Strinsi i pugni, reprimendo l'impulso di ringhiargli contro. Stanza 304. Una cella di prigione con muri più carini.

Hill chinò il capo, ma quando mi guardò di nuovo colsi un lampo nei suoi occhi. Curiosità. Confusione. Forse persino rispetto, anche se avrebbe preferito soffocare con dei vetri piuttosto che ammetterlo.

La voce di Scorched tagliò la stanza, secca. «Potete andare.»

E così, mi stavano già accompagnando fuori. Il mio destino era stato sigillato con un numero di stanza. Solo che stavolta, non era la paura a fremermi dentro. Era fuoco.

Se pensavano di potermi ingabbiare, se pensavano che sarei stata la loro piccola e "utile" rarità, non avevano idea dell'incubo che si erano trascinati dentro i cancelli.

La porta dell'ufficio di Scorched si chiuse alle nostre spalle con un tonfo sordo, il cui eco risuonò lungo il corridoio lucido. Hill camminava al mio fianco, a falcate lunghe che mi costringevano ad affrettare un po' il passo per stargli dietro, con le mani elegantemente giunte dietro la schiena. Superammo file di ampie finestre da cui filtrava la luce del mattino, che si rifletteva sui granelli di polvere facendoli brillare come frammenti di magia. Gli studenti si voltavano al nostro passaggio, i loro sussurri mi inseguivano come ombre. Indossavano tutti la stessa uniforme, avevano i capelli in ordine e i volti puliti dalla sporcizia e dal fumo. Ognuno di loro mi fissava come se fossi il mostro sotto il loro letto che all'improvviso strisciava fuori alla luce del giorno. Ricambiai con uno sguardo torvo. Che guardassero pure.

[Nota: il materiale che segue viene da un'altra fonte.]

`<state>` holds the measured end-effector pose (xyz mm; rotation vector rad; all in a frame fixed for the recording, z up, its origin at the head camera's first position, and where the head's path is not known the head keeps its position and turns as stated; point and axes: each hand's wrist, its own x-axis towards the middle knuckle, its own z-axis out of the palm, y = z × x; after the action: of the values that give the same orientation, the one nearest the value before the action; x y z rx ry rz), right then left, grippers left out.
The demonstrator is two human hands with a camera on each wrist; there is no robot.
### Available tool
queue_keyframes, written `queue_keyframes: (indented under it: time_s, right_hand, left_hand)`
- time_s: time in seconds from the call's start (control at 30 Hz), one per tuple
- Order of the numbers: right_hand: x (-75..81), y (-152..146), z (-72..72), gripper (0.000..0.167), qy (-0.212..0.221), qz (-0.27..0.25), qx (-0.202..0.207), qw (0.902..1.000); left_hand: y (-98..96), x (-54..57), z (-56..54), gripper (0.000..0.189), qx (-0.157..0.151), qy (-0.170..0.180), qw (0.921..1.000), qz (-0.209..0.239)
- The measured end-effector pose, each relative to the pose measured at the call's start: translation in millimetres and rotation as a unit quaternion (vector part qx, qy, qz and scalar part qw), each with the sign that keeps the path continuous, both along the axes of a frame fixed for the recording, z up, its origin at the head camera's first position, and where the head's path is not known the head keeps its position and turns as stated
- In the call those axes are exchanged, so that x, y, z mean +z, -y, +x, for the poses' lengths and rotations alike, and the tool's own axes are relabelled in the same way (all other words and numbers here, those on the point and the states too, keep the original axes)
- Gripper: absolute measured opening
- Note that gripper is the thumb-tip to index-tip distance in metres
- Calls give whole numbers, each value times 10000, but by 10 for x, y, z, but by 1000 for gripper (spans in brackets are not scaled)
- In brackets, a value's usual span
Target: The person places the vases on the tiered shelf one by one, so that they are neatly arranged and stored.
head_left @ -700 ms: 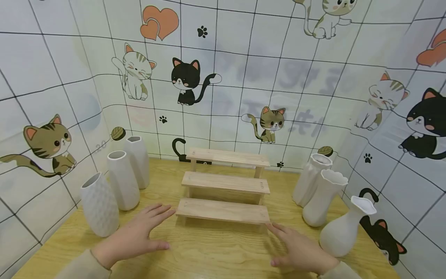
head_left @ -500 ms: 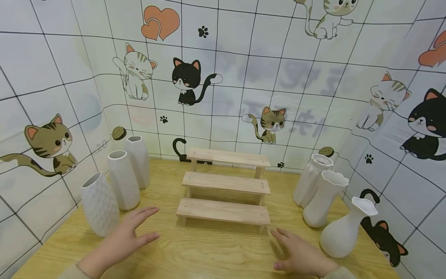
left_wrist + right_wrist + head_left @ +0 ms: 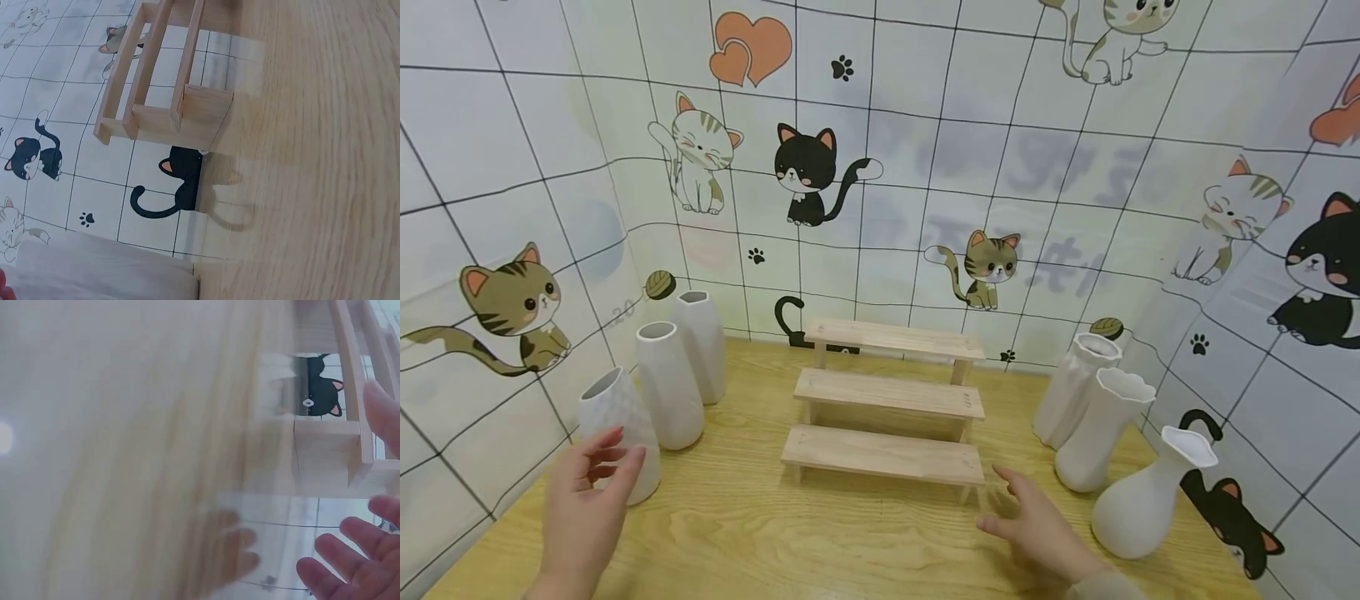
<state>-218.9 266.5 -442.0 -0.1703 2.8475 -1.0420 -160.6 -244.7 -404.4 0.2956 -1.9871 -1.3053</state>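
White dimpled ceramic vase, nearest of 3 on the table's left, was where our left hand had just swung from the pale 3-step wooden riser, fingers spread, nearly touching it. Our right hand stayed relaxed, empty, by the bottom step.

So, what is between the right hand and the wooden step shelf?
In the head view, only bare tabletop lies between the right hand and the wooden step shelf.
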Motion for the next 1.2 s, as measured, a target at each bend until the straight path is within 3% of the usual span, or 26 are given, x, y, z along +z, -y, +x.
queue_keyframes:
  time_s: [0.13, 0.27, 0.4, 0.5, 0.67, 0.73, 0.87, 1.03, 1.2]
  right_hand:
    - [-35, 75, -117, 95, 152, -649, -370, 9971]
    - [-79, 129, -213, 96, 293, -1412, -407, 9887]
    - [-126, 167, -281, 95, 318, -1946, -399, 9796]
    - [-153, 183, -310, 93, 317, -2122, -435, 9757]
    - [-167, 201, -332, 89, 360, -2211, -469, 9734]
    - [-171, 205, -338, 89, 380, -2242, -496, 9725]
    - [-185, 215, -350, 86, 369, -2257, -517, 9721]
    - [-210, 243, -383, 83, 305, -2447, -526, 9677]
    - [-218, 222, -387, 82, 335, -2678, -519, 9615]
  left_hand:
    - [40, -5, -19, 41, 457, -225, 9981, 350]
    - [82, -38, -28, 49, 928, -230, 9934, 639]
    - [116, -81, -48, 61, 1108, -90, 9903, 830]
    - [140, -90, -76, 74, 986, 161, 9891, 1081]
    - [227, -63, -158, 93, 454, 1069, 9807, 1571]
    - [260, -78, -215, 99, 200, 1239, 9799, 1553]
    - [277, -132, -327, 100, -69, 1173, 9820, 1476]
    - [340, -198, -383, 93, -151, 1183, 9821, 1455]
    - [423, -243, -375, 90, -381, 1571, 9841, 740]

Alla fine Hill parlò, con voce bassa e misurata.

«Leggi davvero nel pensiero?»

Sbuffai. «Già.»

Non era una bugia, non proprio. Solo che non era tutta la verità.

I suoi occhi scattarono su di me, acuti, calcolatori. «Perché eri là fuori da sola?»

Nella mia mente balenarono le immagini della steppa: tramonti polverosi, terra spaccata, il sapore amaro di fumo e benzina, il latrare dei cani in lontananza. Casa.

Alzai una spalla. «Perché sì.»

La risposta non gli piacque. «Qualcuno ti ha mai insegnato a usarlo?»

Serrai le labbra. Questa, almeno, era facile. «No.»

La verità nella sua forma più semplice e schiacciante. Perché nessuno l'aveva fatto. Nessuno mi aveva mai insegnato niente su cosa fossi, su cosa potessi fare. Ogni scintilla di potere che avevo usato era grezza e sconsiderata, strappata all'aria e scagliata contro il mondo come un'arma.